* _Exercise description_
Only a number is wanted here: how many lines in the records below contain the string "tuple".

[Recorded data]
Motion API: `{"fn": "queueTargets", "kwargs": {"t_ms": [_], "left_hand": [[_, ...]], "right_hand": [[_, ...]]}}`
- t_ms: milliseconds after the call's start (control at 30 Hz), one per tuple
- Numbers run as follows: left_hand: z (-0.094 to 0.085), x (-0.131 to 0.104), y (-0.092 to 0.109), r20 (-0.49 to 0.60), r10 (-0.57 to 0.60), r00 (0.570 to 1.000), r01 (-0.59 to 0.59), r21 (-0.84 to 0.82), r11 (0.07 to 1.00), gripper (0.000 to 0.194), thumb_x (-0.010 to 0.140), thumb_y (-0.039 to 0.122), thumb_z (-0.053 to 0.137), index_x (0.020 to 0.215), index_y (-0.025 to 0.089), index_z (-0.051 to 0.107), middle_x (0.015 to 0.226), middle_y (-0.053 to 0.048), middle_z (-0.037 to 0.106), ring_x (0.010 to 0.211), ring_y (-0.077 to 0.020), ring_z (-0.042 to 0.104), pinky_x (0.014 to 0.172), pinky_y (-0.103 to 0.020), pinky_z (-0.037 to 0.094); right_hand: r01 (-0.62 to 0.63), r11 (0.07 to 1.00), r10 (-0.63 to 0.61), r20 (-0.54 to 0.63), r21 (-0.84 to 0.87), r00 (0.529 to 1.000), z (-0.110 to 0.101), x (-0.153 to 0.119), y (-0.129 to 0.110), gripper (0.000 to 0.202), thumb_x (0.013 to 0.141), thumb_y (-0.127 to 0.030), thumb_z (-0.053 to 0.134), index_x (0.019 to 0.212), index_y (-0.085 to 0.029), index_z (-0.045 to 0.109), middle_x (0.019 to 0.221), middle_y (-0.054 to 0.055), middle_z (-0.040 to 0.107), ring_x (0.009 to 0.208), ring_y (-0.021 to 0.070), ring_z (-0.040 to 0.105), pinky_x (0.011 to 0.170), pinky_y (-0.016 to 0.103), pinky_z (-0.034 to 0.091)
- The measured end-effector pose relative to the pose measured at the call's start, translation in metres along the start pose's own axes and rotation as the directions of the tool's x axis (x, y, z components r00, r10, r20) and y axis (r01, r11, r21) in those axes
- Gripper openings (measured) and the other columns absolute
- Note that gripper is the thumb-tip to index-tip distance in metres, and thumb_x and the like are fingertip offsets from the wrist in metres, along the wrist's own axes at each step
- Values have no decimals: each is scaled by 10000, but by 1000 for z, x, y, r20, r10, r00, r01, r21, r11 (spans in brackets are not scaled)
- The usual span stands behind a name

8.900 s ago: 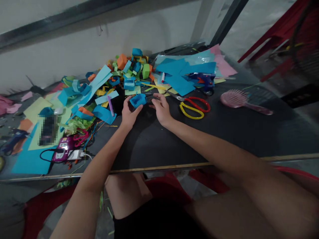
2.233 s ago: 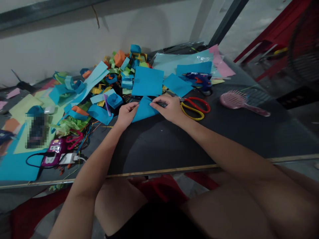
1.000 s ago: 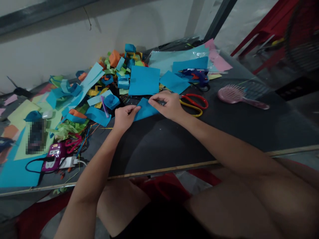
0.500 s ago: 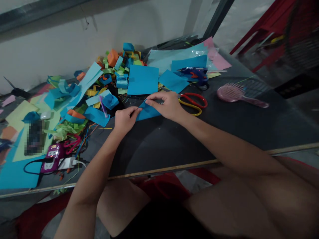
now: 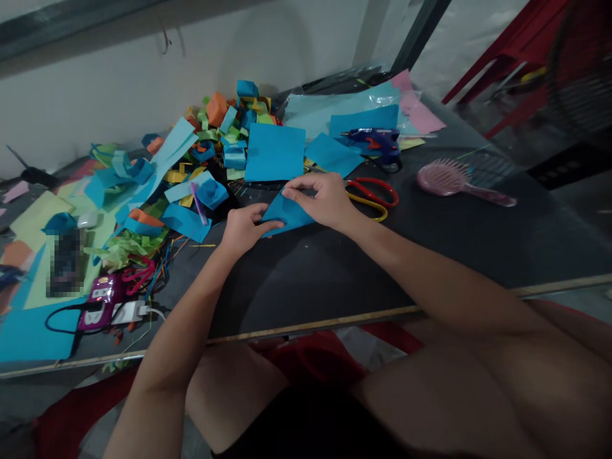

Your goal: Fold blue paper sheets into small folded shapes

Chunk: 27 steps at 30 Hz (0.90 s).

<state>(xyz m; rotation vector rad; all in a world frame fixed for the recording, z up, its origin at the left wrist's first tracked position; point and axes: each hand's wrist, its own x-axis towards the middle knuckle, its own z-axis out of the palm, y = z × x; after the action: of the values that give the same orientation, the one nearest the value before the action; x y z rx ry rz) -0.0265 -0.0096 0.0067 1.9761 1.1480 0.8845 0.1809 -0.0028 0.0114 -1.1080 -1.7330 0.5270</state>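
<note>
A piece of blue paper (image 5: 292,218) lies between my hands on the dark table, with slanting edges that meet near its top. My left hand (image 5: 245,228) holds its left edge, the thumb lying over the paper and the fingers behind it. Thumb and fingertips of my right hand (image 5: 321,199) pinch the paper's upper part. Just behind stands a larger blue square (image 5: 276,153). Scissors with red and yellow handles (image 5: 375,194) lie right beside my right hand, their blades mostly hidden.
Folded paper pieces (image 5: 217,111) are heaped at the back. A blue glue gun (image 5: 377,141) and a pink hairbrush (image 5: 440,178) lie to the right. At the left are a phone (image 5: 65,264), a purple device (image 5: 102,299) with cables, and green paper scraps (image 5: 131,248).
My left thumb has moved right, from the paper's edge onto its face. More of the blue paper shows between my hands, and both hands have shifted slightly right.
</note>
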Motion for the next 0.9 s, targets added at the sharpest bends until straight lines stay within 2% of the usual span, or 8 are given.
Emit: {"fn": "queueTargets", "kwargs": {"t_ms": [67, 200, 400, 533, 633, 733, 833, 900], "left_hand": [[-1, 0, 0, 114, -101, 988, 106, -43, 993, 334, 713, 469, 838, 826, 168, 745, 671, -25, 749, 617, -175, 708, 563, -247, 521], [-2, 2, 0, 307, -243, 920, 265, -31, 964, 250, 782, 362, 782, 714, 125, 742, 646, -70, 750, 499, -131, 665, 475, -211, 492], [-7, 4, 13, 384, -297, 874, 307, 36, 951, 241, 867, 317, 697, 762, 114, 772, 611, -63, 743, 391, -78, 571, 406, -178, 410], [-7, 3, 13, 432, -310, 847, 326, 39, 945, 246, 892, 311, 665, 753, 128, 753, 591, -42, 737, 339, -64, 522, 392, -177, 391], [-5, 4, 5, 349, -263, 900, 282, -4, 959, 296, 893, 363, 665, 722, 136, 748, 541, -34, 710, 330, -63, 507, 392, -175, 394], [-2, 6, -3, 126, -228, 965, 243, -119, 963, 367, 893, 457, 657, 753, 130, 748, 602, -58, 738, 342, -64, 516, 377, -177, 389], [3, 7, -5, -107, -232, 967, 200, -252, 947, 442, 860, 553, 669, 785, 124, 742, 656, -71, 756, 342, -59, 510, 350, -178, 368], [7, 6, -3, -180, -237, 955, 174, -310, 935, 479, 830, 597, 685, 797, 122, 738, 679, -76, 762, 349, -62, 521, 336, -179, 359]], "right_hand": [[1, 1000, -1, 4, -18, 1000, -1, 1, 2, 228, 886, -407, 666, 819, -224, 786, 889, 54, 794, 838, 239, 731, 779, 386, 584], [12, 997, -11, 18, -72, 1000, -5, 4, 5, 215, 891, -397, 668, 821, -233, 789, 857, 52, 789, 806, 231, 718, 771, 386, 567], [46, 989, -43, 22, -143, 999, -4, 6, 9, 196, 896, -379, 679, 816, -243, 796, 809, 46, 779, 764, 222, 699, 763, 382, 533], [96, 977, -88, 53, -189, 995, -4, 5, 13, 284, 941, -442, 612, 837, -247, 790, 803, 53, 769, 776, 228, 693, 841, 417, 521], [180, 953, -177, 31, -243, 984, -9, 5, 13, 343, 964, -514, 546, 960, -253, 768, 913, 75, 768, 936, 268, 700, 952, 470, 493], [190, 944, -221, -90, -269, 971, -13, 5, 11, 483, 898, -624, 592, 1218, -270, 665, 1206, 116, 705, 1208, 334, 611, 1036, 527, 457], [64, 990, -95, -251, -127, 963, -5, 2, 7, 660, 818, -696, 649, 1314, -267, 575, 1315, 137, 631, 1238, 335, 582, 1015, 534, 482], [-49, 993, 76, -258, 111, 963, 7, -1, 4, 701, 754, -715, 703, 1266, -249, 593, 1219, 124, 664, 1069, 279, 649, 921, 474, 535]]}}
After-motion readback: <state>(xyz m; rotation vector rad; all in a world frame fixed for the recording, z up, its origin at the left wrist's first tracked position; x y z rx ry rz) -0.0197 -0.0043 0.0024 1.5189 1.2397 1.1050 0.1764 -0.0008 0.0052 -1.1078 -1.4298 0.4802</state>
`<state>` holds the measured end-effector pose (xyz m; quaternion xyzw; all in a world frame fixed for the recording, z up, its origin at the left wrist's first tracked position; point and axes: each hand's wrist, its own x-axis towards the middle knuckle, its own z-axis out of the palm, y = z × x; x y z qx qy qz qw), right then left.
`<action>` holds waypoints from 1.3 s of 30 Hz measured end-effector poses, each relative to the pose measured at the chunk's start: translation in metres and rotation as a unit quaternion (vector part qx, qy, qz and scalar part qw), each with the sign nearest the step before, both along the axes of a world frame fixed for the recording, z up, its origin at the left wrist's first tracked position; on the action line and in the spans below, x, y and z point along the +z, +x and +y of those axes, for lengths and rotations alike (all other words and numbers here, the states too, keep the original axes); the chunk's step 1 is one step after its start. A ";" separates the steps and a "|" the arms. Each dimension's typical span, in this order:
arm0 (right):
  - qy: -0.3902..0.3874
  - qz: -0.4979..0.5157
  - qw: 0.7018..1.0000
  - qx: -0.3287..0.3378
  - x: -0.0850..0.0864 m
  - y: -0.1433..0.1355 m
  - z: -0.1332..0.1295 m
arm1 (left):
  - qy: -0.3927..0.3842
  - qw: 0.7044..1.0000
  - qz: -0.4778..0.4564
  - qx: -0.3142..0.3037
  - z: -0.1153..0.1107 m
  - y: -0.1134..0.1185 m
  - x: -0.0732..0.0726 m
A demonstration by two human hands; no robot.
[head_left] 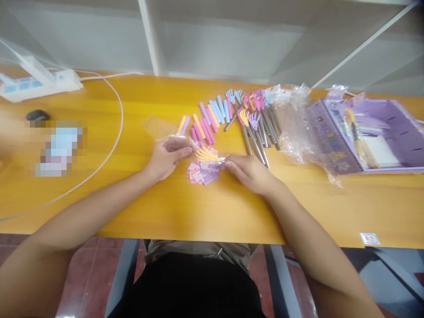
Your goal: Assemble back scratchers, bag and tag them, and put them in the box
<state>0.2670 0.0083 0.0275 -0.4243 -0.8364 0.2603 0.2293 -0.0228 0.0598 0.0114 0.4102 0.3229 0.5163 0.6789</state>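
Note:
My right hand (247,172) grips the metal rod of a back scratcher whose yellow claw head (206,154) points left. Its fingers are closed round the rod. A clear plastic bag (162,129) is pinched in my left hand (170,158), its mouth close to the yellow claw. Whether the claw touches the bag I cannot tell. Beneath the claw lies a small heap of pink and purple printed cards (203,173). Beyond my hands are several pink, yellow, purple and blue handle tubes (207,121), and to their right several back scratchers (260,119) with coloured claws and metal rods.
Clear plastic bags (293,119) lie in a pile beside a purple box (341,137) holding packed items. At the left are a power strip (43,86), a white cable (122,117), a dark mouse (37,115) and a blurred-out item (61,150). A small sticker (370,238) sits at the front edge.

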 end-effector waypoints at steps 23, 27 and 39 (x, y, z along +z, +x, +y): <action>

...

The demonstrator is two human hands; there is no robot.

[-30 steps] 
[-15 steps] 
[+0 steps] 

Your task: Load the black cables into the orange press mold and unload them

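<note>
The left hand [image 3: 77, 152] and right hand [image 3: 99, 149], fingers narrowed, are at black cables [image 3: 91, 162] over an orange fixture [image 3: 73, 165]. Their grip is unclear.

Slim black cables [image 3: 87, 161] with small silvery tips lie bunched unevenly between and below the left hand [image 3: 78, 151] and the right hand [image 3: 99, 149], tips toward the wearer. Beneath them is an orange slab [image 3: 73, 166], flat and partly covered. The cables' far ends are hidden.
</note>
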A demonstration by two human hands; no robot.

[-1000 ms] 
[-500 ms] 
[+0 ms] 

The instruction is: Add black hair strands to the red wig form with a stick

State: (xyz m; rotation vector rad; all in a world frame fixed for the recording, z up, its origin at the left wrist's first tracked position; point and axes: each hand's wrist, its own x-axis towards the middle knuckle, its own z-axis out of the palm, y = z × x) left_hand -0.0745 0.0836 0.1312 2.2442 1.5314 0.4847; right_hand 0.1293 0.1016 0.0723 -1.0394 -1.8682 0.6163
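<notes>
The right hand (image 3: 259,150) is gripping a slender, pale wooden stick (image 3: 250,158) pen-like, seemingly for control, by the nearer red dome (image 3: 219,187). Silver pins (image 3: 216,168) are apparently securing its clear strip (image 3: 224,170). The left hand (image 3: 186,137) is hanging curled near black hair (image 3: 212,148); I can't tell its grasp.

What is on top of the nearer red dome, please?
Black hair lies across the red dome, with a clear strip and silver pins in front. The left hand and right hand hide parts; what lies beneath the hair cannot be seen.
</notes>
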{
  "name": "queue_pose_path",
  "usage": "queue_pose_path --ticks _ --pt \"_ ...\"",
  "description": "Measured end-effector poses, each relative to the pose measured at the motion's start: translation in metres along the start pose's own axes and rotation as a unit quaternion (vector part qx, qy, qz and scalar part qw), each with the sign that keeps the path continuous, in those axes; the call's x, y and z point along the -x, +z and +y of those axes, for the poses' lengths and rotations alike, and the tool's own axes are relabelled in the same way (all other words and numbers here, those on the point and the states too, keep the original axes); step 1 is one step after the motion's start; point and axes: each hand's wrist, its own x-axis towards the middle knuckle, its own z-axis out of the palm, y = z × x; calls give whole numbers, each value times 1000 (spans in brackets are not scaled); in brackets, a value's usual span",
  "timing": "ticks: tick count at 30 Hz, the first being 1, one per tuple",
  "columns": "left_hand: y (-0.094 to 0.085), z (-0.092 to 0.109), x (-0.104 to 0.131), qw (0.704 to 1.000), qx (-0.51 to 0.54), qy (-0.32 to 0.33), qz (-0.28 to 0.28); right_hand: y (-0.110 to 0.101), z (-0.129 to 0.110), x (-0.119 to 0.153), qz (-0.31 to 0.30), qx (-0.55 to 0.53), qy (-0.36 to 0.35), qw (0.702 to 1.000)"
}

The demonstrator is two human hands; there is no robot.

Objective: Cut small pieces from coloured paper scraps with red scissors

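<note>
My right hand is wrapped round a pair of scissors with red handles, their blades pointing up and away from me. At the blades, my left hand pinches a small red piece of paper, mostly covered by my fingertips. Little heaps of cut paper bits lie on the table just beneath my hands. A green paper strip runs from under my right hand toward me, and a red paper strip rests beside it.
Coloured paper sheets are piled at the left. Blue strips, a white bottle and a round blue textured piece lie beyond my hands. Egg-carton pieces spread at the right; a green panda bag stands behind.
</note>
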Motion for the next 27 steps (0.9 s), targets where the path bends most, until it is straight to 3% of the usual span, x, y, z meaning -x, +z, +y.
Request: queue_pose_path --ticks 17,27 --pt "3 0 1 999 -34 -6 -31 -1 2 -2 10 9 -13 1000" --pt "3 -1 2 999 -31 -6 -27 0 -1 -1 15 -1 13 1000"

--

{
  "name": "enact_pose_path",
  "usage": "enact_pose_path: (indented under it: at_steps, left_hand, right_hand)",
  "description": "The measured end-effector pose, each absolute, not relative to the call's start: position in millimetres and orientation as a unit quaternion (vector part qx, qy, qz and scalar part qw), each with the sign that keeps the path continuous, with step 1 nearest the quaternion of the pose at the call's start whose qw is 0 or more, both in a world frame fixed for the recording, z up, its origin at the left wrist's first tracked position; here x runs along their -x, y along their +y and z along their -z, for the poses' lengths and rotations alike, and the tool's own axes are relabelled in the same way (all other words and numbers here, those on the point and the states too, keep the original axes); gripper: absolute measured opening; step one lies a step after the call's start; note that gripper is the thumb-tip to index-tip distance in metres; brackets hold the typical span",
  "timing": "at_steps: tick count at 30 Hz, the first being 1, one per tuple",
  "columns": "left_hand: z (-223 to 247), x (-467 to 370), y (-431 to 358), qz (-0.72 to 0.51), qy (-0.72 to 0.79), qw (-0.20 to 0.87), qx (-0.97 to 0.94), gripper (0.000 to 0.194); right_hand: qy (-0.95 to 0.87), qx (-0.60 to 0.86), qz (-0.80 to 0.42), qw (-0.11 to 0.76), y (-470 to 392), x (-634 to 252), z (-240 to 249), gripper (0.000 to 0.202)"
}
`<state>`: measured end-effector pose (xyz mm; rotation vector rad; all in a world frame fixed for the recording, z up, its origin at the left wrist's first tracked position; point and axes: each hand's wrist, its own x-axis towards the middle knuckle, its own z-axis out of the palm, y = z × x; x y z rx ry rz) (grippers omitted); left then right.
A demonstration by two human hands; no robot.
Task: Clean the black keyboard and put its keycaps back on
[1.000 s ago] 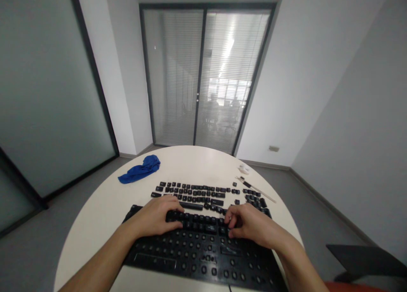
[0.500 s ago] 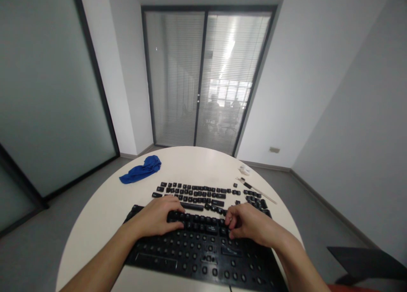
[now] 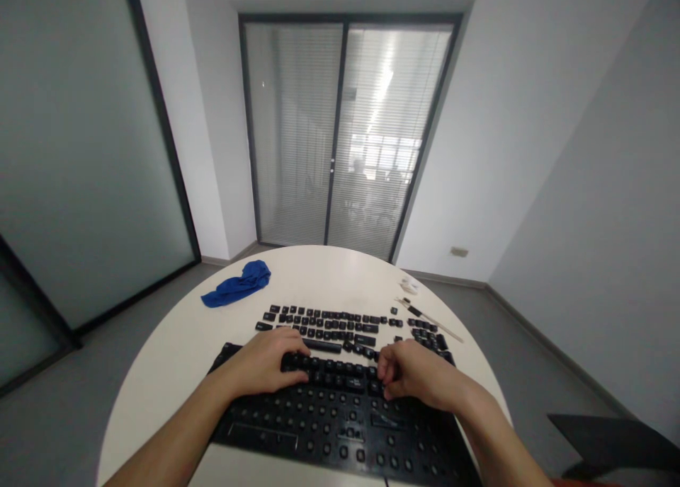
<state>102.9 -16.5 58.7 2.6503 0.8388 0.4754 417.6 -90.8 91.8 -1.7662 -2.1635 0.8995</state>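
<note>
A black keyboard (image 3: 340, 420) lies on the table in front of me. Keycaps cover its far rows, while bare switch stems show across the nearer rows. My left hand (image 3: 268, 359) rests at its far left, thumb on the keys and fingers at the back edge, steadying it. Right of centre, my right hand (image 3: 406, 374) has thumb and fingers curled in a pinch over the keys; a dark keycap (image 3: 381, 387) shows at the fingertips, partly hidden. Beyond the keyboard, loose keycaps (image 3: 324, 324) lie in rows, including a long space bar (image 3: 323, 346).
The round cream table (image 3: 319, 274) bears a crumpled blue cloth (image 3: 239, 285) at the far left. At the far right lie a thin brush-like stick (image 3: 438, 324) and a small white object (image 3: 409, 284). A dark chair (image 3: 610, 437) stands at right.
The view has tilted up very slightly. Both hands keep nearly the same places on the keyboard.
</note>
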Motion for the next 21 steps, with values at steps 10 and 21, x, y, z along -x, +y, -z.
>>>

* _The answer_
3